**What you have to do:** Your answer must be the listing repeated word for word, without its pictures.

**Data shown:**
-------
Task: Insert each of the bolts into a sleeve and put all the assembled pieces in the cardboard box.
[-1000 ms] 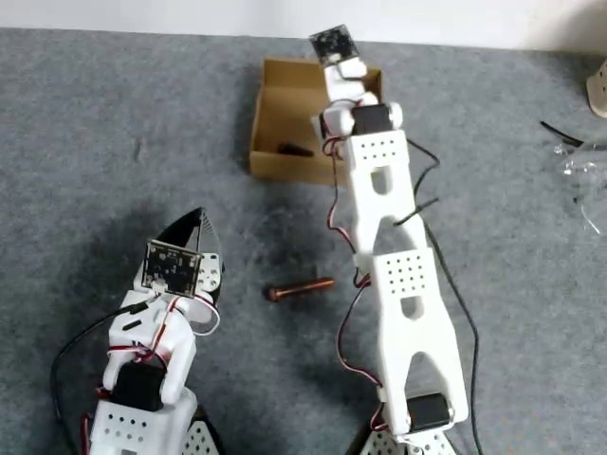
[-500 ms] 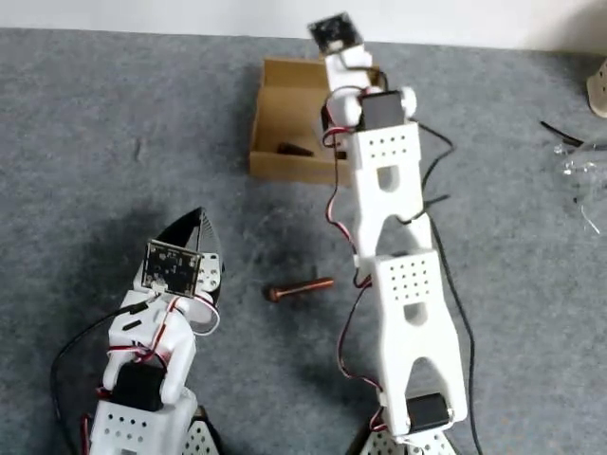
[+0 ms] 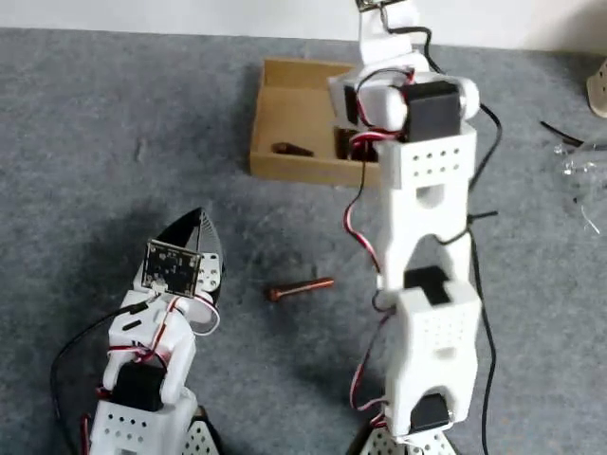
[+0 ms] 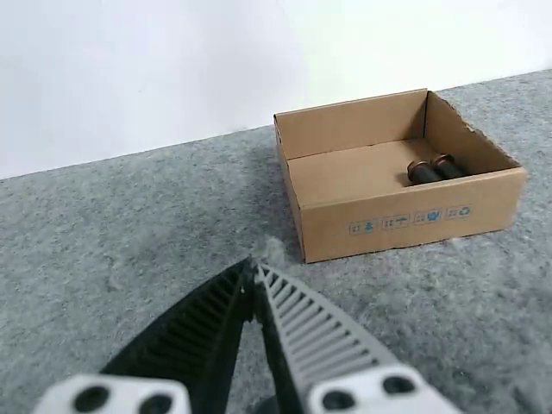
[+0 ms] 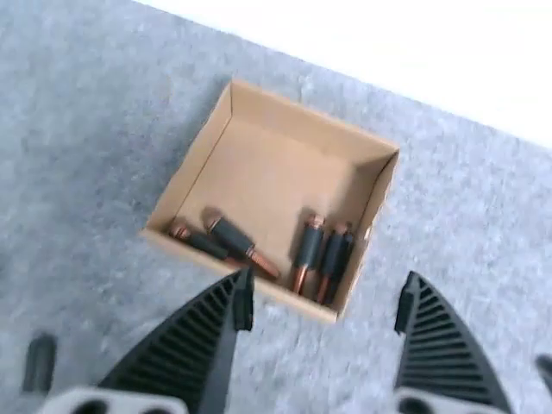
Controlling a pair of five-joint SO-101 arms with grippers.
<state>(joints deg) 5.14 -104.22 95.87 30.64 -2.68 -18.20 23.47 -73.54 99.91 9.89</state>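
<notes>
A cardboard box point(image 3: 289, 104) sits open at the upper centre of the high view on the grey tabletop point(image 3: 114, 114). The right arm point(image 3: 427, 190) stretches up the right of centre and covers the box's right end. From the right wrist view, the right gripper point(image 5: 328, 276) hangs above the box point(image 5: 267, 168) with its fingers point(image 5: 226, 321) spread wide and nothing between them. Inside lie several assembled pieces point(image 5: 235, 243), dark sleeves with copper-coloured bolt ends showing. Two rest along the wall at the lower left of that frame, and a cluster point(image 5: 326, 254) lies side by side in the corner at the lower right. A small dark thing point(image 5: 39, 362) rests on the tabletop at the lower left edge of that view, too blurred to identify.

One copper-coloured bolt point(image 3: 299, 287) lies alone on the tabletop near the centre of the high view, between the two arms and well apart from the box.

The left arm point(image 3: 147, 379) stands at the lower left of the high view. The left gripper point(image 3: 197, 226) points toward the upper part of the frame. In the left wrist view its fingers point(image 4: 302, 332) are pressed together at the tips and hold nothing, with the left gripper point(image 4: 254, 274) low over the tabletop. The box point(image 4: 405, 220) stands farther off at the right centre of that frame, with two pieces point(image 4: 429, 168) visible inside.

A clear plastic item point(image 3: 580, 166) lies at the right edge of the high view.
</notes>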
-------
**Response below:**
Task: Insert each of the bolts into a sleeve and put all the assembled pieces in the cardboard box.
[-1000 ms] 
[-500 ms] 
[+0 ms] 
[+0 ms] 
[+0 ms] 
Controlling a pair of five-joint SO-101 arms with grippers.
<state>(joints deg) 5.14 -104.22 95.87 30.64 -2.68 -18.20 23.47 -73.54 99.91 9.89</state>
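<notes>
A cardboard box point(image 3: 289, 104) sits open at the upper centre of the high view on the grey tabletop point(image 3: 114, 114). The right arm point(image 3: 427, 190) stretches up the right of centre and covers the box's right end. From the right wrist view, the right gripper point(image 5: 328, 276) hangs above the box point(image 5: 267, 168) with its fingers point(image 5: 226, 321) spread wide and nothing between them. Inside lie several assembled pieces point(image 5: 235, 243), dark sleeves with copper-coloured bolt ends showing. Two rest along the wall at the lower left of that frame, and a cluster point(image 5: 326, 254) lies side by side in the corner at the lower right. A small dark thing point(image 5: 39, 362) rests on the tabletop at the lower left edge of that view, too blurred to identify.

One copper-coloured bolt point(image 3: 299, 287) lies alone on the tabletop near the centre of the high view, between the two arms and well apart from the box.

The left arm point(image 3: 147, 379) stands at the lower left of the high view. The left gripper point(image 3: 197, 226) points toward the upper part of the frame. In the left wrist view its fingers point(image 4: 302, 332) are pressed together at the tips and hold nothing, with the left gripper point(image 4: 254, 274) low over the tabletop. The box point(image 4: 405, 220) stands farther off at the right centre of that frame, with two pieces point(image 4: 429, 168) visible inside.

A clear plastic item point(image 3: 580, 166) lies at the right edge of the high view.
</notes>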

The answer contains nothing more.